-- WORK TO COMPLETE --
Reproduce exactly the lines of this material that begin at the line with "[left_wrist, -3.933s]" and end at the line with "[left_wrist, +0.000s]", both included. Omit the pictures and everything else.

━━━━━━━━

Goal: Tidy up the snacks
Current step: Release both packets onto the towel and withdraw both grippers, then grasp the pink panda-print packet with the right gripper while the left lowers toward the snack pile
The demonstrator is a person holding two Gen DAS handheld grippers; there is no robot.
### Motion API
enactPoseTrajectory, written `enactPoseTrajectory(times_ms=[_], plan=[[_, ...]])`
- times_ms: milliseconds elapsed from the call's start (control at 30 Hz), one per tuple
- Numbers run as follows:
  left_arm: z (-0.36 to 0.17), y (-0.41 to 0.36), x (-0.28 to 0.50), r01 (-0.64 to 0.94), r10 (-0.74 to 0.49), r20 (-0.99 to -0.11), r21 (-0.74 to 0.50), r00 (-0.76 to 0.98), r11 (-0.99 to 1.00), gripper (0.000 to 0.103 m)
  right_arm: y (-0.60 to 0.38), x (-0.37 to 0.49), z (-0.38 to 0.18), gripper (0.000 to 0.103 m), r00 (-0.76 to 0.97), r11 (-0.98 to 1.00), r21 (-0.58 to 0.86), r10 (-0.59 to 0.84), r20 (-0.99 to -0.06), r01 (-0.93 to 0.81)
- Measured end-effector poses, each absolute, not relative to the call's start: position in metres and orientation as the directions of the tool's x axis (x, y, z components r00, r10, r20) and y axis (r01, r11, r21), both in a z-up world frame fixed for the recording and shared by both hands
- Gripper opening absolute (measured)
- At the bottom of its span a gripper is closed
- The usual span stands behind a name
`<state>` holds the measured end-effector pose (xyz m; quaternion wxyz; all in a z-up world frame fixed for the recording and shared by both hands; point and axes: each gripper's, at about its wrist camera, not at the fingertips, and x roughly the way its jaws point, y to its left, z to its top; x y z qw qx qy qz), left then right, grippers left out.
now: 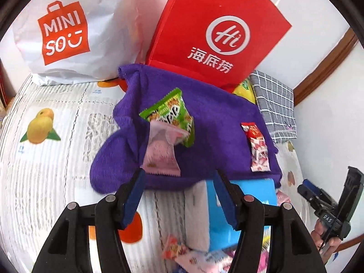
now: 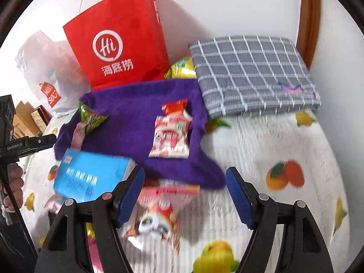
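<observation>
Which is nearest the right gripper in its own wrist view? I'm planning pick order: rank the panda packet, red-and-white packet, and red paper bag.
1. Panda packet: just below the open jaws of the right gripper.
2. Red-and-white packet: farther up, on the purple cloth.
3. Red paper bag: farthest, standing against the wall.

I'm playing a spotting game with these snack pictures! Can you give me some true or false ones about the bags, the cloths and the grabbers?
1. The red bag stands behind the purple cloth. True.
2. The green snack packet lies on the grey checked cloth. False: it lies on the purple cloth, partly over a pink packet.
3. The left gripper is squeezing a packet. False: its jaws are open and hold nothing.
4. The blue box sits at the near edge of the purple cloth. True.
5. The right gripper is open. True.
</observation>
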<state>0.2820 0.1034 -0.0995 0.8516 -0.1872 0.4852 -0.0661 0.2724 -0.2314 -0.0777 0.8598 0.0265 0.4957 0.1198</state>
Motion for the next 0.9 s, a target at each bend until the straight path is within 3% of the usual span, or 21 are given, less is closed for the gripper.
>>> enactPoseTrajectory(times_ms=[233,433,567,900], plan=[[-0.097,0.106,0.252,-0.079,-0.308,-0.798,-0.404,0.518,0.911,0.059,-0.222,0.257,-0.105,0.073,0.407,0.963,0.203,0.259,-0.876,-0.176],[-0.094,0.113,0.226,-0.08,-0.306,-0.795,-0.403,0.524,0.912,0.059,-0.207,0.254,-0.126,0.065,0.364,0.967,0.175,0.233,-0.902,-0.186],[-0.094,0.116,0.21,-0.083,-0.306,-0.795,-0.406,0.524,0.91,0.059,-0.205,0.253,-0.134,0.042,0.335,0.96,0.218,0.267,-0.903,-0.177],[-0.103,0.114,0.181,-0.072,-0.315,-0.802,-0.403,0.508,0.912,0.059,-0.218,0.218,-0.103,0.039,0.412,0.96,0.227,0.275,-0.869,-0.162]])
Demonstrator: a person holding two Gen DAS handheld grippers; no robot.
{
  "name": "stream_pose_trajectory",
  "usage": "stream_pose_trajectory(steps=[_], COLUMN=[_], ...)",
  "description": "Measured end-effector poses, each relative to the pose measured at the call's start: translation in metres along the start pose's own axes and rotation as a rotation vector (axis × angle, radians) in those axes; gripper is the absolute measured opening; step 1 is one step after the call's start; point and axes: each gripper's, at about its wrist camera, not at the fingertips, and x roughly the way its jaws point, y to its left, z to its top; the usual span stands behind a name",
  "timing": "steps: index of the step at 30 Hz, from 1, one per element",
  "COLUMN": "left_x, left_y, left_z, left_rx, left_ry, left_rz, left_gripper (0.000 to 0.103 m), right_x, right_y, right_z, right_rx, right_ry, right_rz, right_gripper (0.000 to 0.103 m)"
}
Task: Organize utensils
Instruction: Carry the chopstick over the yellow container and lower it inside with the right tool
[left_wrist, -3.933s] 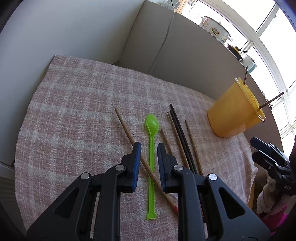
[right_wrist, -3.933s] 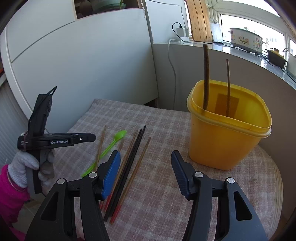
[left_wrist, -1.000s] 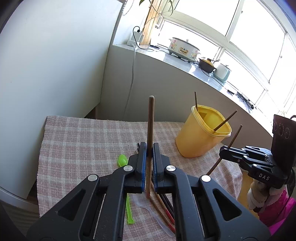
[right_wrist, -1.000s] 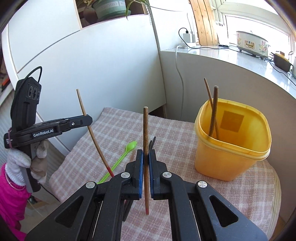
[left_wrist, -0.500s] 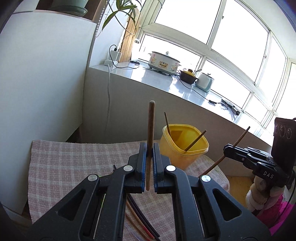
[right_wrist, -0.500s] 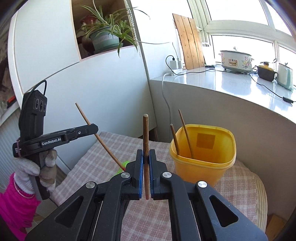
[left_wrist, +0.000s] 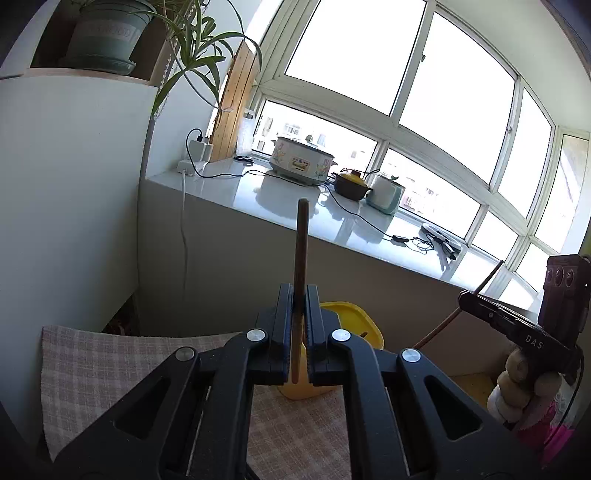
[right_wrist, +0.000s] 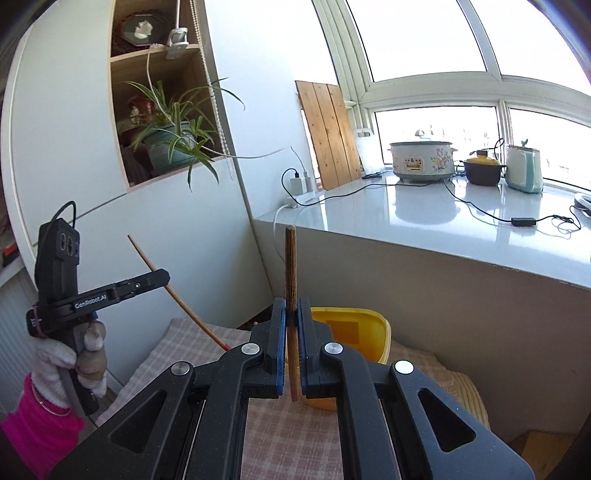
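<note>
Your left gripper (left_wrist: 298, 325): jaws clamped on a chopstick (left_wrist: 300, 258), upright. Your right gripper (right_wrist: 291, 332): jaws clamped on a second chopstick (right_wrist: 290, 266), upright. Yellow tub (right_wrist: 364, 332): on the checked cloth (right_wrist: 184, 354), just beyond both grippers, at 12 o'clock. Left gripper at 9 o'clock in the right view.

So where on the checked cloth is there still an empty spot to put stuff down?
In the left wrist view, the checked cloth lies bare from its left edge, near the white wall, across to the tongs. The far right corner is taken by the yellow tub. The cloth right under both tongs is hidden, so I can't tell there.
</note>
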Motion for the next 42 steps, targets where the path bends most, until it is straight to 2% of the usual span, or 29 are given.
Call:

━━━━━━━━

-- TASK ANSWER --
[left_wrist, -3.933s] 
[right_wrist, -3.933s] 
[left_wrist, -1.000s] 
[right_wrist, -1.000s] 
[left_wrist, -0.500s] 
[right_wrist, -0.500s] 
[left_wrist, +0.000s] 

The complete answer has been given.